Step 1: Add jsoup Dependency

Add the jsoup library to your build.gradle (Module: app) file in the dependencies section:

dependencies {
    implementation 'org.jsoup:jsoup:1.17.2' // Use the latest version
    // other dependencies...
}

After adding the dependency, sync your project by clicking "Sync Now" in Android Studio.

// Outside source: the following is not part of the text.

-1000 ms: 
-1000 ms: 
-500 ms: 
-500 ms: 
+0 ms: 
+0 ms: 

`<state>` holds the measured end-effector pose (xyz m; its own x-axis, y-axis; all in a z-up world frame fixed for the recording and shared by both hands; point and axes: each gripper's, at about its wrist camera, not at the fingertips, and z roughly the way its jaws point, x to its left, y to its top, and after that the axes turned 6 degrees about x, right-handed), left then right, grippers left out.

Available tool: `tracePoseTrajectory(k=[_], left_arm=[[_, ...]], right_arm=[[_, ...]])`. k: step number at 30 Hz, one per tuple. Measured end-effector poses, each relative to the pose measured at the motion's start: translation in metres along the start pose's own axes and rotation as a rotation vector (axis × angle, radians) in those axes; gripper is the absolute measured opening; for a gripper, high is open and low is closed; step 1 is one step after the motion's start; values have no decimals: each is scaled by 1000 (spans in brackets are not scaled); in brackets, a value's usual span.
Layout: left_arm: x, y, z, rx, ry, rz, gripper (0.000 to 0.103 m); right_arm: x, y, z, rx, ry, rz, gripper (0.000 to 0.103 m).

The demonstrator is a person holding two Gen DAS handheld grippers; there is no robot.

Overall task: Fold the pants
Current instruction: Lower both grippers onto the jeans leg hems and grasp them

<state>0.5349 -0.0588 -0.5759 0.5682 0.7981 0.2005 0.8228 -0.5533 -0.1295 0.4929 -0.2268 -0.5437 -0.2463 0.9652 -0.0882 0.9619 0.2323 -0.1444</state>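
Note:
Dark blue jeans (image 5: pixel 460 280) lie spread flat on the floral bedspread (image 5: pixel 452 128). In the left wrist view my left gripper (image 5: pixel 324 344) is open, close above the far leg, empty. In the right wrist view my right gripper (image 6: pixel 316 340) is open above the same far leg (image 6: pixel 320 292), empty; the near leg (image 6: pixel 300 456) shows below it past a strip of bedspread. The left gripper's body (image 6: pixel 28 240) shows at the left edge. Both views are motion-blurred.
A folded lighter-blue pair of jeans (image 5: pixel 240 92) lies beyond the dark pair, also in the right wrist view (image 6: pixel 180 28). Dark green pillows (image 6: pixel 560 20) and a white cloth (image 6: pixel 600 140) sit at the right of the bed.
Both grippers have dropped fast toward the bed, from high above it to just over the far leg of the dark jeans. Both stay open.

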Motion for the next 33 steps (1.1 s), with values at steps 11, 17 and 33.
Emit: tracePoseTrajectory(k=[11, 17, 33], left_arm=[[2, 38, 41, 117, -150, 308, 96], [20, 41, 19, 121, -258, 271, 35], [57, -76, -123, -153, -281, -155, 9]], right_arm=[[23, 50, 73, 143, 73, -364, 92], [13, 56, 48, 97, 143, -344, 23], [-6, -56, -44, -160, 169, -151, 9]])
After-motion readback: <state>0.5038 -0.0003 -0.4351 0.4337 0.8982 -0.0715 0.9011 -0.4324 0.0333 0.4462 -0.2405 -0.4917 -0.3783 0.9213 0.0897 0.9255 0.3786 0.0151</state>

Step 2: Add Internet Permission

Add the Internet permission to your AndroidManifest.xml file:

<uses-permission android:name="android.permission.INTERNET" />

For apps targeting Android 9 (API level 28) and higher, also add network security config for HTTP URLs:

<application
    android:networkSecurityConfig="@xml/network_security_config"
    ...>
</application>

Create res/xml/network_security_config.xml:

<?xml version="1.0" encoding="utf-8"?>
<network-security-config>
    <domain-config cleartextTrafficPermitted="true">
        <domain includeSubdomains="true">example.com</domain>
    </domain-config>
</network-security-config>

Step 3: Modern Threading with ExecutorService

Since AsyncTask is deprecated, use modern threading approaches. Here's an example using ExecutorService:

Java Implementation

public class MainActivity extends AppCompatActivity {
    private ExecutorService executor;
    private Handler mainHandler;

    @Override
    protected void onCreate(Bundle savedInstanceState) {
        super.onCreate(savedInstanceState);
        setContentView(R.layout.activity_main);

        executor = Executors.newFixedThreadPool(4);
        mainHandler = new Handler(Looper.getMainLooper());

        fetchWebsiteData();
    }

    private void fetchWebsiteData() {
        executor.execute(() -> {
            try {
                // Connect to the website
                Document document = Jsoup.connect("https://example.com")
                    .userAgent("Mozilla/5.0 (Android)")
                    .timeout(10000)
                    .get();

                // Extract data
                String title = document.title();
                Elements links = document.select("a[href]");

                // Update UI on main thread
                mainHandler.post(() -> {
                    TextView titleView = findViewById(R.id.titleTextView);
                    titleView.setText(title);

                    TextView linksCount = findViewById(R.id.linksCountTextView);
                    linksCount.setText("Links found: " + links.size());
                });

            } catch (IOException e) {
                Log.e("MainActivity", "Error fetching website", e);
                mainHandler.post(() -> {
                    Toast.makeText(this, "Error loading website", Toast.LENGTH_SHORT).show();
                });
            }
        });
    }

    @Override
    protected void onDestroy() {
        super.onDestroy();
        executor.shutdown();
    }
}

Kotlin with Coroutines

class MainActivity : AppCompatActivity() {

    override fun onCreate(savedInstanceState: Bundle?) {
        super.onCreate(savedInstanceState)
        setContentView(R.layout.activity_main)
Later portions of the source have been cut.